» Task to complete: Transcribe every line of the entries exactly.

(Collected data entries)
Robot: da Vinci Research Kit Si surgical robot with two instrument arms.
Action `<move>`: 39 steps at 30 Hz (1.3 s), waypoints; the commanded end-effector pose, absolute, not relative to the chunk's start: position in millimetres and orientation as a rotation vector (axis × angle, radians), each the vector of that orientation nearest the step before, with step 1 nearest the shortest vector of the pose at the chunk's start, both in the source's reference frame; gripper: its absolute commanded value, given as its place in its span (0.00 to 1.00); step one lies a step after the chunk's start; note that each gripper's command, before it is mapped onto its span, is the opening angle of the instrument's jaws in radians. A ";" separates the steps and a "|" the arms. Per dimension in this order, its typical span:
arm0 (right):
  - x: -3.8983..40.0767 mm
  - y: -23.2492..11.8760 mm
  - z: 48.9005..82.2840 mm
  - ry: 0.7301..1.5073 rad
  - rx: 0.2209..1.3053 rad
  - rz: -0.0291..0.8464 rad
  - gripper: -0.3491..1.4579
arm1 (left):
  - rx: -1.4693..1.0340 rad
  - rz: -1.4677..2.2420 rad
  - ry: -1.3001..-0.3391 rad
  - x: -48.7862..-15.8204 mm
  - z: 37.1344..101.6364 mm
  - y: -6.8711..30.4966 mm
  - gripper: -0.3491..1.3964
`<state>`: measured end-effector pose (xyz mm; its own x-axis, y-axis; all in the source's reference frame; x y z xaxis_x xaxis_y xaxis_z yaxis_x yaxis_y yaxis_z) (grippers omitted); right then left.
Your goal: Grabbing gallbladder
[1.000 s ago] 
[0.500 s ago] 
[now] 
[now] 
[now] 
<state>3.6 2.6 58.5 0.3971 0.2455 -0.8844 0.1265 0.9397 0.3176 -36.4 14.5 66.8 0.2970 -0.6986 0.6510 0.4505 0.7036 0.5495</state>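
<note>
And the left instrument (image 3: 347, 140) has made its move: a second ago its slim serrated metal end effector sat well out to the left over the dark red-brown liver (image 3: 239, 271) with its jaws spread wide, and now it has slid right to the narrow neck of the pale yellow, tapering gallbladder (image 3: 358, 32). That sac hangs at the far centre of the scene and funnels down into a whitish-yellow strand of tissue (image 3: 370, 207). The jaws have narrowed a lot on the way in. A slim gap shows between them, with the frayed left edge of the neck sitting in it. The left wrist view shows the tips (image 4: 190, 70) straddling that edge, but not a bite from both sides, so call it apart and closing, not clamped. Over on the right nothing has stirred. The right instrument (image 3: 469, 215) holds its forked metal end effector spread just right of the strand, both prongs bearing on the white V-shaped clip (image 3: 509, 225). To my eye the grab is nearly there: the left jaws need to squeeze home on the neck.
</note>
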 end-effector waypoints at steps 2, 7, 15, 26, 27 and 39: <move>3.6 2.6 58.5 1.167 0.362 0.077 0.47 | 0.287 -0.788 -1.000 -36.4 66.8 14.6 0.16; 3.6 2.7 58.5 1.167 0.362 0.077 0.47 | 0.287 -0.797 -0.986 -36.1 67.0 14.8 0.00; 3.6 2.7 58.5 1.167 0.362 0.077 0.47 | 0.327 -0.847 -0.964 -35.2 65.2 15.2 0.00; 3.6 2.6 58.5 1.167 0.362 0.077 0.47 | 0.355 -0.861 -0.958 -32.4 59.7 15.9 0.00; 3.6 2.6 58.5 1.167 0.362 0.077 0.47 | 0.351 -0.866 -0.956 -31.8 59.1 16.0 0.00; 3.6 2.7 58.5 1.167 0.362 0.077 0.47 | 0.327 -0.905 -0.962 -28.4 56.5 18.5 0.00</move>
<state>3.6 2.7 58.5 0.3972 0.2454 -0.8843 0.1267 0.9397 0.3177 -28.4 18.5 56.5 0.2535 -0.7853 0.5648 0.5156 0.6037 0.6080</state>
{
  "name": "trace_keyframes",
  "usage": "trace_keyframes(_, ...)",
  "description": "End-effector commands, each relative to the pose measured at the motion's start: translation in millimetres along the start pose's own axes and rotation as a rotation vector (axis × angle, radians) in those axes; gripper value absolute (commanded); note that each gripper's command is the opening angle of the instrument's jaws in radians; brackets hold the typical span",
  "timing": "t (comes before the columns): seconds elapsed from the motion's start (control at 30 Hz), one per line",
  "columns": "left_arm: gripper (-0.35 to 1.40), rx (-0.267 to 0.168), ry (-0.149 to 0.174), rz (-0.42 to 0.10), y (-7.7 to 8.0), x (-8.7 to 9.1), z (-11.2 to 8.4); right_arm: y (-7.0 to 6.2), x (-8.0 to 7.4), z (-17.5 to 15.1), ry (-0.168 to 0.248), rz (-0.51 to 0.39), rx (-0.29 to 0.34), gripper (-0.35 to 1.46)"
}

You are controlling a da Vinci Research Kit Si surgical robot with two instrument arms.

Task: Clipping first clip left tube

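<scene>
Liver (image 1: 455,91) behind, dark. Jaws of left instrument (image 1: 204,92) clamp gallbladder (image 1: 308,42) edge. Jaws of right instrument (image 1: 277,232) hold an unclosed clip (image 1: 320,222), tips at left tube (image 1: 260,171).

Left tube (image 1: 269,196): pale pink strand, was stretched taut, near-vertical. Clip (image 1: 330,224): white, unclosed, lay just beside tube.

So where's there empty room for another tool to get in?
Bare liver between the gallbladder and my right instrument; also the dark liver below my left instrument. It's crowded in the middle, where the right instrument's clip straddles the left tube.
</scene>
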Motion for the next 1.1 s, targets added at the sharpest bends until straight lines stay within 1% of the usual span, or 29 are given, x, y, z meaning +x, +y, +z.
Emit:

» Answer to the exercise:
Robot: da Vinci Research Kit Si surgical robot with two instrument arms.
Action `<move>`: 39 steps at 30 Hz (1.3 s), waypoints; the commanded end-effector pose, absolute, not relative to the chunk's start: position in millimetres and orientation as a rotation vector (axis × angle, radians), each the vector of that orientation nearest the step before, with step 1 nearest the shortest vector of the pose at the chunk's start, both in the source's reference frame; gripper: its absolute commanded value, given as its place in its span (0.00 to 1.00); step one lies a step after the chunk's start; note that each gripper's command, before it is mapped onto its span, is the opening angle of the instrument's jaws in radians. A ";" separates the steps and a "|" the arms. Per dimension in this order, its typical span:
arm0 (right):
  - x: -3.8983..40.0767 mm
  - y: -23.2492..11.8760 mm
  - z: 48.9005..82.2840 mm
  - ry: 0.7301..1.5073 rad
  - rx: 0.2209..1.3053 rad
  - rz: -0.0291..0.8464 rad
  - gripper: -0.3491..1.4579
arm1 (left):
  - rx: -1.4693..1.0340 rad
  - rz: -1.4677..2.2420 rad
  - ry: -1.3001..-0.3391 rad
  - x: -48.7862..-15.8204 mm
  - z: 37.1344..101.6364 mm
  - y: -6.8711..30.4966 mm
  - gripper: -0.3491..1.3964
`<state>`: measured end-effector pose (xyz mm; its own x-axis, y-axis; all in the source's reference frame; x y z xaxis_x xaxis_y xaxis_z yaxis_x yaxis_y yaxis_z) (grippers omitted); right then left.
Your goal: Grabbing gallbladder
[1.000 s ago] 
[0.500 s ago] 
[now] 
[now] 
[now] 
<state>3.6 2.6 58.5 0.3971 0.2455 -0.8844 0.1265 0.9397 0.3176 -36.4 14.5 66.8 0.2970 -0.6986 0.6510 0.4505 0.7036 0.5495</state>
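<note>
And the left instrument (image 3: 347, 140) has made its move: a second ago its slim serrated metal end effector sat well out to the left over the dark red-brown liver (image 3: 239, 271) with its jaws spread wide, and now it has slid right to the narrow neck of the pale yellow, tapering gallbladder (image 3: 358, 32). That sac hangs at the far centre of the scene and funnels down into a whitish-yellow strand of tissue (image 3: 370, 207). The jaws have narrowed a lot on the way in. A slim gap shows between them, with the frayed left edge of the neck sitting in it. The left wrist view shows the tips (image 4: 190, 70) straddling that edge, but not a bite from both sides, so call it apart and closing, not clamped. Over on the right nothing has stirred. The right instrument (image 3: 469, 215) holds its forked metal end effector spread just right of the strand, both prongs bearing on the white V-shaped clip (image 3: 509, 225). To my eye the grab is nearly there: the left jaws need to squeeze home on the neck.
</note>
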 end-effector waypoints at steps 2, 7, 15, 26, 27 and 39: <move>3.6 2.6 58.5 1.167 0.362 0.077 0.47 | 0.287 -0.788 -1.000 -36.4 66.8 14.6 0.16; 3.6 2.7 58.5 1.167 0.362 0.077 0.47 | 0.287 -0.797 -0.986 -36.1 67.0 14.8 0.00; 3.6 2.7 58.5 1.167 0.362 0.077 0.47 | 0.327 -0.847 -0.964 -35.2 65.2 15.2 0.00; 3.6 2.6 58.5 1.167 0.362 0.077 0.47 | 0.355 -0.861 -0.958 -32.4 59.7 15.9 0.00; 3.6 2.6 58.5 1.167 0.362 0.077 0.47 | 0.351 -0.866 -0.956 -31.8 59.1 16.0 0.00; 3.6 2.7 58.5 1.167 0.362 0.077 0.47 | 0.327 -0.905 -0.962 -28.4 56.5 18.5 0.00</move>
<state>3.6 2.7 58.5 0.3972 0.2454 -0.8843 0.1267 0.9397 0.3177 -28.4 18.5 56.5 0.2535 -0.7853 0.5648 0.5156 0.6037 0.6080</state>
{
  "name": "trace_keyframes",
  "usage": "trace_keyframes(_, ...)",
  "description": "End-effector commands, each relative to the pose measured at the motion's start: translation in millimetres along the start pose's own axes and rotation as a rotation vector (axis × angle, radians) in those axes; gripper value absolute (commanded); note that each gripper's command is the opening angle of the instrument's jaws in radians; brackets hold the typical span",
  "timing": "t (comes before the columns): seconds elapsed from the motion's start (control at 30 Hz), one per line",
  "columns": "left_arm: gripper (-0.35 to 1.40), rx (-0.267 to 0.168), ry (-0.149 to 0.174), rz (-0.42 to 0.10), y (-7.7 to 8.0), x (-8.7 to 9.1), z (-11.2 to 8.4); right_arm: y (-7.0 to 6.2), x (-8.0 to 7.4), z (-17.5 to 15.1), ry (-0.168 to 0.248), rz (-0.51 to 0.39), rx (-0.29 to 0.34), gripper (-0.35 to 1.46)"
}

You are controlling a da Vinci Research Kit Si surgical robot with two instrument arms.

Task: Clipping first clip left tube

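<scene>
Liver (image 1: 455,91) behind, dark. Jaws of left instrument (image 1: 204,92) clamp gallbladder (image 1: 308,42) edge. Jaws of right instrument (image 1: 277,232) hold an unclosed clip (image 1: 320,222), tips at left tube (image 1: 260,171).

Left tube (image 1: 269,196): pale pink strand, was stretched taut, near-vertical. Clip (image 1: 330,224): white, unclosed, lay just beside tube.

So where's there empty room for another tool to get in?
Bare liver between the gallbladder and my right instrument; also the dark liver below my left instrument. It's crowded in the middle, where the right instrument's clip straddles the left tube.
</scene>
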Motion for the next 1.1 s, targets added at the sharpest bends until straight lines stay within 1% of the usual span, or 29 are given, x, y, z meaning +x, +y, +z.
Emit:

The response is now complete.